Raised bed garden ideas with white render planter

(Image credit to Future / Colin Poole

Is it necessary to line the bottom a raised garden bed?

To help reduce grass and weeds, you can line the base of a raised garden bed. ‘popping’You can lift your bed up by incorporating new soil.

Claudia De Yong explains that you can use old cardboard or landscaping fabric to line the base of the raised bed. You can also add drainage holes to the bottom of the new raised beds. To keep the soil away, you can also line the insides of the upstands using black plastic liner.

She says, “When building a raised garden on concrete, make sure there are adequate drainage holes. Fill the structure with a free draining mix to a depth not less than 23 in (60 cm).
raised garden bed painted green

(Image credit: Claudia de Yong Designs)

How deep should a raised garden be?

There is no set rule for how deep a raised garden bed should be. It will depend on what you plan to grow and where it will be placed.

“It is important that you recognize your reach without having to step on the soil. You should be able to reach the middle. Don’t make it hard for yourself stretching across the bed, which will inevitably hurt your arms and back,’ Claudia de Yong advises.

The beds should be approximately 4 feet (1.2m) in width. This is practical for easy access from the sides. If you’re building more than one raised bed make sure the path between them is wide enough for a wheelbarrow to pass.

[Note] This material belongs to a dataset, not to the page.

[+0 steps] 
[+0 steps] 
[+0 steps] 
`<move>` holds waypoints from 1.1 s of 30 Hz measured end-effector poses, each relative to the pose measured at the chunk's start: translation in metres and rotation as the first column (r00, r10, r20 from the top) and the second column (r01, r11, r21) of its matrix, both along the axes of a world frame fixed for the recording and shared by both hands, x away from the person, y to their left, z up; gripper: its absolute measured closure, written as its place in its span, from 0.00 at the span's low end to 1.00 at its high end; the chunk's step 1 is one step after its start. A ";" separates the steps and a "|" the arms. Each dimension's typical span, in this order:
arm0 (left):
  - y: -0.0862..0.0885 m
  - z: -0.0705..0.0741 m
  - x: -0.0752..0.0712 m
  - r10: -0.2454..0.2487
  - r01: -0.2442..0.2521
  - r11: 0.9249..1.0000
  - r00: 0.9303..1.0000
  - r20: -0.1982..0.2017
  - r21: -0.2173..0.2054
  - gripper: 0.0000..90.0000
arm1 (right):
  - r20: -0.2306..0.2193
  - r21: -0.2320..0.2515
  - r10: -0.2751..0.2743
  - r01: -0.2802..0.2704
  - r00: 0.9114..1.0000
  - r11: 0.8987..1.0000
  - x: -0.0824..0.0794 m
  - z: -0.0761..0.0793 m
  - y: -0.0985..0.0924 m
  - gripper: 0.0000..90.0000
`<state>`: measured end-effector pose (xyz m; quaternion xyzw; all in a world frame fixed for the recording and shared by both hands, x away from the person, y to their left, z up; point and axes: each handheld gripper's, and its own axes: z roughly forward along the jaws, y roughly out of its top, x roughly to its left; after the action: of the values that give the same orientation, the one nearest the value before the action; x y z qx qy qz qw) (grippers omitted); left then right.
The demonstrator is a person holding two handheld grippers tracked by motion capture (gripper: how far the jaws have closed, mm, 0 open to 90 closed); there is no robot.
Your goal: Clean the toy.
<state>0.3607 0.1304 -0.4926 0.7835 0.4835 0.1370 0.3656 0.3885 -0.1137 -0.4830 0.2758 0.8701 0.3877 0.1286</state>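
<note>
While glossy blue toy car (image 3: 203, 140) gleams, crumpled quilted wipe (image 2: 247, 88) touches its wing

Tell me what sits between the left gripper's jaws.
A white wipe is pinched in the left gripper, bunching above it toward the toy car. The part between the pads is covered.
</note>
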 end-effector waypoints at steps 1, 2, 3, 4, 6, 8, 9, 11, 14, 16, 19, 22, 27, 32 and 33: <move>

Be sure to consider the height of your beds. ’12-18” (30-45cm) is ideal, but building raised beds even as low as 6” (15cm) can work and still be productive,’ says Joe Gardener.

If your bed is not as deep, you might consider including crops that have shallow roots, such a vegetable garden container.

“The higher the bed, more soil will be used. This will create a better environment. “heave”For the retaining walls. Claudia suggests that cross bars may be needed to prevent the walls bowing.
Raised bed garden ideas

(Image credit: Future / Annaick Guitteny)

What plants to plant in a raised garden?

A raised garden bed can house almost any type of plant. However, certain plants will be more successful than others.

Evergreen shrubsWhen planted in raised gardens, you can make striking architectural features all year.

A cut flower gardenIt is best to grow roses in raised beds as you can plant more densely. A dahlia garden would look amazing in the late summer, sweetpeas require support.

Salads, Because they prefer well-drained soil, such leafy greens and lettuce are perfect for raised beds. Access to cut-and come-again varieties is also easier.

HerbsA useful and aromatic addition to your kitchen is planting them together in a raised garden.
Monty Don's tip for building raised beds

Crops with long growing seasonFor raised beds, onions are a good choice because the soil warms faster than the ground, which extends the growing season.

Root vegetablesThey require rock-free soil to work well. You can net your crops more easily by using raised beds made with taller posts to protect them against pests.

Specific soil requirements for plantsRaised beds are ideal for them. Raspberries, blueberries, and cranberries all prefer acidic soil so you can add ericaceous organic compost to the bed.